3.  SPOOL OUT RELEVANT V$ VIEWS

 

    WHILE the database is hanging, run the following queries:

 

    SPOOL v_views.log;

 

    SELECT *

    FROM v$parameter;

 

    SELECT class, value, name

    FROM v$sysstat;

 

    SELECT sid, id1, id2, type, lmode, request

    FROM v$lock;

 

    SELECT l.latch#, n.name, h.pid, l.gets, l.misses,

       l.immediate_gets, l.immediate_misses, l.sleeps

    FROM v$latchname n, v$latchholder h, v$latch l

    WHERE l.latch# = n.latch#

    AND l.addr = h.laddr(+);

 

    SELECT *

    FROM v$session_wait

    ORDER BY sid;

 

    /* repeat last query 3 times - we want to see who's repeatedly waiting*/

 

    SPOOL OFF;

 

    If a specific session hangs do these queries:

 

 SPOOL session.log;

 

    - Get the sid from the pid or vice versa:

 

            SELECT s.sid, p.spid

            FROM v$session s, v$process p

            WHERE s.paddr = p.addr

            AND ... < p.spid = <os pid> or perhaps

                    s.sid = <sid from v$session> >

 

    - What SQL statement is being executed?

 

            SELECT s.sid, s.status, q.sql_text

            FROM v$session s, v$sqltext q

            WHERE s.sql_hash_value = q.hash_value

            AND s.sql_address = q.address

            AND s.sid = <sid>

            order by q.piece;

 

    -Get output from V$SESSION_WAIT

 

           column sid format 990

           column seq# format 99990

           column wait_time heading 'WTime' format 99990

           column event format a30

           column p1 format 9999999990

           column p2 format 9999999990

           column p3 format 9990 

           select sid,event,seq#,p1,p2,p3,wait_time from V$session_wait

           where sid=<SID>

           order by sid;

          

        *** It is needed to run this statement a few times to see if the wait events

            actually change

 

 

    - What is LOCKWAIT column set to in V$SESSION?

 

            SELECT lockwait

            FROM v$session

            WHERE sid = <sid>;

 

    - If not null, who's holding what lock on which object?

 

            col Username format A15

            col Sid format 9990 heading SID

            col Type format A4 

            col Lmode format 990 heading 'HELD'

            col Request format 990 heading 'REQ'

            col Id1 format 9999990

            col Id2 format 9999990 

 

            select SN.Username, M.Sid, M.Type,

            DECODE(M.Lmode, 0, 'None', 1, 'Null', 2, 'Row Share', 3, 'Row

            Excl.', 4, 'Share', 5, 'S/Row Excl.', 6, 'Exclusive',

            LTRIM(TO_CHAR(Lmode,'990'))) Lmode,

            DECODE(M.Request, 0, 'None', 1, 'Null', 2, 'Row Share', 3, 'Row

            Excl.', 4, 'Share', 5, 'S/Row Excl.', 6, 'Exclusive',

            LTRIM(TO_CHAR(M.Request, '990'))) Request,

            M.Id1, M.Id2 from V$SESSION SN, V$LOCK M

            WHERE (SN.Sid = M.Sid and M.Request ! = 0)

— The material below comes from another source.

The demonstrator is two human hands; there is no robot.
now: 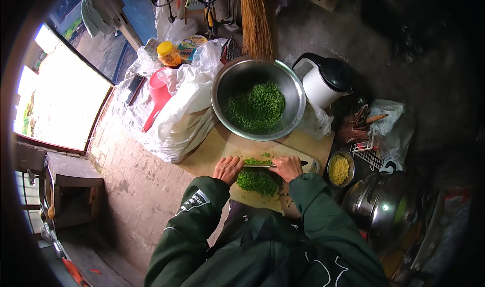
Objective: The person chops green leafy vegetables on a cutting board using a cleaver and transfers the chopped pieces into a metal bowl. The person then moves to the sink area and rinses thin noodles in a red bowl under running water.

            or (SN.Sid = M.Sid and M.Request = 0 and Lmode != 4 and (id1, id2)

            in (select S.Id1, S.Id2 from V$LOCK S where Request != 0 and S.Id1

             = M.Id1 and S.Id2 = M.Id2) ) order by Id1, Id2, M.Request; 

 

        - What is LATCHWAIT column set to in V$PROCESS?

 

            SELECT latchwait

            FROM v$process

            WHERE spid = <pid>;

 

        - If not null, who's holding what latch?

 

            column name format a32 heading 'LATCH NAME'

            column pid heading 'HOLDER PID'

            select c.name,a.addr,a.gets,a.misses,a.sleeps,

            a.immediate_gets,a.immediate_misses,b.pid

            from v$latch a, v$latchholder b, v$latchname c

            where a.addr   = b.laddr(+) and a.latch# = c.latch#

            and c.name like '&latch_name%' order by a.latch#;

 

            

        - Did the lock holder or latch holder shut off his/her

          terminal without logging off?  This can leave a zombie shadow

          process holding the resource.  Kill it with "alter system

          kill session '<sid, serial# from v$session>'".  If on sqlnet 2.1

          or above, try setting sqlnet.expire_time in the sqlnet.ora

          on the server side.  (For more info, see page A-16 of

          "Understanding SQL*NET" v2.1).

 

        - If session is not frozen but slow, get session-specific

          statistics:

 

            SELECT s.sid, s.value, t.name

            FROM v$sesstat s, v$statname t

            WHERE s.statistic# = t.statistic#

            AND s.sid = <sid>;

 

        - If session is extremely slow or truly frozen, get session-

          specific wait info:

 

            SELECT *

            FROM v$session_wait

            where sid = <sid>;

 

            - repeat above query 3 times.

 

            SPOOL OFF;

 

- If this is distributed transaction run the following statements from EVERY 

  NODE involved in the transaction:

              

              SPOOL 2pc.log;

              SELECT * FROM dba_2pc_pending;

              SELECT * FROM pending_sessions$;

              SELECT * FROM pending_sub_sessions$;

              SELECT * FROM dba_2pc_neighbors;

              SPOOL OFF;

 

 The following spool will help determine the cause in MTS. 

     SPOOL mts.log

     - How busy the dispatchers are:

     

    select name,network,status,

      (busy /(busy + idle)) * 100 "% of time busy"   from v$dispatchers

 

-  query the shared servers view V$SHARED_SERVERS:

   select name,status,requests,  (busy /(busy + idle)) * 100 "% of time busy"

   from v$shared_servers

   Spool off

 

 4. GATHER OS-LEVEL INFO

 

    a. Briefly describe your architecture. Include number of

       CPUs / disks.  Are you using raw devices, NFS mounted

       files, shared disks, RAM disks...Are you mirroring?  etc.

 

    b. Measure unusual OS level activity: excessive CPU or i/o,

       paging, swapping, etc. There are other monitor tools such

       as TOP. Sun has utilities on their webpage that can be downloaded

       for monitoring the system.   

       If you're not comfortable with the

       utilities listed below, be sure to do step 3 and,

       if you have isolated a troubled process, the v$sesstat

       output in step.

 

    -  On unix: use SAR, VMSTAT and NETSTAT (man sar)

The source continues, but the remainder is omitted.